After working 30 years for the CIA, Jane Schnell was looking for a little adventure.

At 55, she set out on a 12,000 mile bicycle-camping tour through the 31 states that border Canada, Mexico, the Atlantic and Pacific oceans, and into what she considers the heart of America.

The trip took 13 months, and after celebrating her 56th and 57th birthdays on the road she is the oldest person and only woman known to have toured the U.S. perimeter on a bike.

"I had such a restricted life in working," she explained; "I wanted to do something wild and crazy."

Why would anyone want to undertake such a grueling adventure?

Having heard that question in probably each of the states she traversed, she is apt to reel off a variety of answers, including: to get in shape, to live outdoors, to get away from air conditioning, to prove that an old-timer can do it, and to escape routine and responsibility.

"Finally," she says in the book she wrote about her journey, "Changing Gears: Bicycling America's Perimeter" (Milner Press, 1990), "I realized I didn't need to know why I was doing the trip; I just really wanted to do it.

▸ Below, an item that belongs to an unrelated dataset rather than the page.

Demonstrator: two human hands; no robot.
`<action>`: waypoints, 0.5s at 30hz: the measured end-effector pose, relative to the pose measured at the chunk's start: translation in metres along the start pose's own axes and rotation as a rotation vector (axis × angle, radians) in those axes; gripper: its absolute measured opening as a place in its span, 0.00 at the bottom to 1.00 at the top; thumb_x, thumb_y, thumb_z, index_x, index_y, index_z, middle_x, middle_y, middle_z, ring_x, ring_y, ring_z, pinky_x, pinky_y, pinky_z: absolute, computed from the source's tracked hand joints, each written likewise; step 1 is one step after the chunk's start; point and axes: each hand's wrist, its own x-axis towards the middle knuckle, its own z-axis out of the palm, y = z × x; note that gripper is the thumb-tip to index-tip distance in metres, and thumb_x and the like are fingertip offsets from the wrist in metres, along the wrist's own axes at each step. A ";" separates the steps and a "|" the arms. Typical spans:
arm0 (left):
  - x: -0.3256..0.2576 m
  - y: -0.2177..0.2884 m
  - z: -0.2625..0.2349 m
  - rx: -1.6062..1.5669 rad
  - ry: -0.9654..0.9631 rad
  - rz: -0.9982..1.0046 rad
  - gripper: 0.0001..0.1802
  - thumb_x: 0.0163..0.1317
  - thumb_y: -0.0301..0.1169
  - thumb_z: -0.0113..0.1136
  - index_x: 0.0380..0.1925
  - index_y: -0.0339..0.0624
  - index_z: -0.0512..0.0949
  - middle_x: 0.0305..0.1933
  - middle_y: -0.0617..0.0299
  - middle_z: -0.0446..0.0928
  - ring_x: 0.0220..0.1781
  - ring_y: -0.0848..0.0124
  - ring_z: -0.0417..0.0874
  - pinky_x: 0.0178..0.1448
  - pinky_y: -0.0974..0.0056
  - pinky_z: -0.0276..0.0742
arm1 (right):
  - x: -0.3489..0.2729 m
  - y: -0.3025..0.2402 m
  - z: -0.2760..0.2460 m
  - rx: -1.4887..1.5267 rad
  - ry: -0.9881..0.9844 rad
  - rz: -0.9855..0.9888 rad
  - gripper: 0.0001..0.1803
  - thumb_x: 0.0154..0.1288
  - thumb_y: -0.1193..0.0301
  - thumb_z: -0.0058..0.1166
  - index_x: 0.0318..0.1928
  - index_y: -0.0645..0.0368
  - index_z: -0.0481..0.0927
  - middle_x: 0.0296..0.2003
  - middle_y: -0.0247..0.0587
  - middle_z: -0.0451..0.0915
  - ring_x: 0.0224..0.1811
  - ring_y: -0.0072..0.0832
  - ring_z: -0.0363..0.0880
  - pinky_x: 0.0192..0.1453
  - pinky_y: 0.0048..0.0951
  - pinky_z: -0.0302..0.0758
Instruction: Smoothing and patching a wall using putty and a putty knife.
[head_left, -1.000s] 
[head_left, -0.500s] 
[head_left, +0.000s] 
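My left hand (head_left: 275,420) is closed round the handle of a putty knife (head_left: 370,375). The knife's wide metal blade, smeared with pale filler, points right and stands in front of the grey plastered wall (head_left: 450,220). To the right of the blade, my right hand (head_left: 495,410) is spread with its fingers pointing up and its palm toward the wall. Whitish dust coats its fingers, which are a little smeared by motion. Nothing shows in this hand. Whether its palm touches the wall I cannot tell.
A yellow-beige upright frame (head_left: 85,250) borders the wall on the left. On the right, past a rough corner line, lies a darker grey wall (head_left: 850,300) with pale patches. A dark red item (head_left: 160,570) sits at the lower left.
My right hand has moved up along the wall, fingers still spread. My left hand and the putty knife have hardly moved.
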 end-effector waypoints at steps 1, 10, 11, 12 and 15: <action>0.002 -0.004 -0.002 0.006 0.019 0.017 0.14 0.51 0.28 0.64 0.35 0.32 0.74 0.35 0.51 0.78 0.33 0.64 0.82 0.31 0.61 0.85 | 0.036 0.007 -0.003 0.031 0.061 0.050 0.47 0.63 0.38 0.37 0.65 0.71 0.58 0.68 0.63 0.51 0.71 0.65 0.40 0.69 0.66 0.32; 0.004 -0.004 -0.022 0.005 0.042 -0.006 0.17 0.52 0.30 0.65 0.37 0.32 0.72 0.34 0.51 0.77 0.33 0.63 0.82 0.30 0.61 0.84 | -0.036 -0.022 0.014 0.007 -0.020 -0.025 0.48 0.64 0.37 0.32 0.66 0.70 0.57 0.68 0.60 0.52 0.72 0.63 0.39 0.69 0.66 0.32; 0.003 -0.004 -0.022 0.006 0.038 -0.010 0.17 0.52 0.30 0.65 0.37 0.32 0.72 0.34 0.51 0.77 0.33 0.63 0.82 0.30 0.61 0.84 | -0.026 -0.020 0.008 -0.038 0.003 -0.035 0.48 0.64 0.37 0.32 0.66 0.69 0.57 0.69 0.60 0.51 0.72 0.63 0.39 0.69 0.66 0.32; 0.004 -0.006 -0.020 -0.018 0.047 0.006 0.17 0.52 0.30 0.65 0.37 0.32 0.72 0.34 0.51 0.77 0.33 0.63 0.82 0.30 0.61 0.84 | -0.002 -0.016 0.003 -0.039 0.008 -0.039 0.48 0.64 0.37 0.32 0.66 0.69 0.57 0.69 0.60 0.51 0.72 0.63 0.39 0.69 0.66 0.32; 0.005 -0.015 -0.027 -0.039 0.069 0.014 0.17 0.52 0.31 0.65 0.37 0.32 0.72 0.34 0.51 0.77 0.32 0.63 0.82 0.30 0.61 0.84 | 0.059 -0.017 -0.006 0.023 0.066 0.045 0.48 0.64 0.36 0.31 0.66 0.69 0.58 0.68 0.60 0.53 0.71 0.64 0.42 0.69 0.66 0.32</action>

And I did."

She left Detroit with a female companion in mid-July of 1986 and headed west. Having biked seriously only since 1985, her bicycling experience consisted mainly of commuting to and from work.

The women carried panniers stuffed with about 50 pounds of gear on their 30-pound bikes, making uphill pedaling tough.

"I did not do what every bike touring book I've ever read tells you to do -- to put all your things on your bike and ride with them to test it out," Schnell said. "It was kind of on purpose because I was worried I wouldn't like it as much."

She didn't. Daunted but committed, she continued, finding she adjusted to the awkward vehicle with time.

"Once you get moving out on the road, it doesn't matter how heavy your bike is. After you get the pedals going and attain the speed you want, you're fine. In town it's difficult because of all the stop and go."

The women camped mainly, spending occasional nights in economy motels or with friends.

"I had never camped in America before, other than weekend hikes on the Appalachian Trail," Schnell said. "I really wanted to see America. I wanted to see and be in nature."

Following a course that she had charted using AAA and state-issued maps, the riders averaged about 50 miles a day, five days a week, avoiding weekend and holiday traffic when possible. They rode along rivers or train tracks often because those routes are flattest.

In preparation, Schnell cycled 1,800 miles in the three months before starting her trip. She had anticipated an average of 1,000 miles per month on her Centurion Pro Tour bicycle, quite a feat for someone who doesn't consider herself an athlete.

"I've always been athletic, but I'm not an athlete," she said. "Athletes are people who compete. People can be athletic for recreation."

One thing she is is courageous. Especially since she completed over half of the journey alone after her partner gave up in Tucson.

Schnell is quick to discount that assessment of her persona as well. As she writes in her book: "I have no courage. Anybody could do what I'm doing.

"Discipline, whether external or self, is one of the things that give a person the ability to do something -- if it's physical, mental, emotional, any kind. People have to learn discipline."

She admits that she was lacking the necessary guts when she began. But that changed as the journey progressed.

"I gained a lot of confidence in myself," she says, adding that she now believes that traveling across America is "no more unsafe than going to the local grocery store. Being safe is a matter of alertness and awareness and being careful in a place that doesn't seem very friendly."

According to her, it's how one perceives oneself that makes the difference.

"I think a lot of people get what they expect from life," she said. "If you expect things to go well then they are more likely to go well. If you go around frightened then somebody might realize it and take you for a pushover. Attitude is very important."

Schnell, who is a member of a dozen cycling organizations (including the Washington Area Bicycling Association, Potomac Pedalers Touring Club and the Baltimore Bicycling Club), recommends that prospective riders join a bike club. She also recommends talking to experienced cyclists about selecting a bike to fit specific needs.

What does she suggest -- other than wearing reflective clothing and a helmet -- for tour biking? Get in the best physical condition possible, preferably by cycling. And, "if you think you are not in good enough shape, go anyway."

That's what she did, making the trip around the U.S. perimeter and back to Detroit in 8 1/2 months of actual cycling. The other 4 1/2 months she spent observing nature, studying American history and getting to know people across the country.

"The people were the trip," she said. "In a sense I went out to find the real America, and I found it."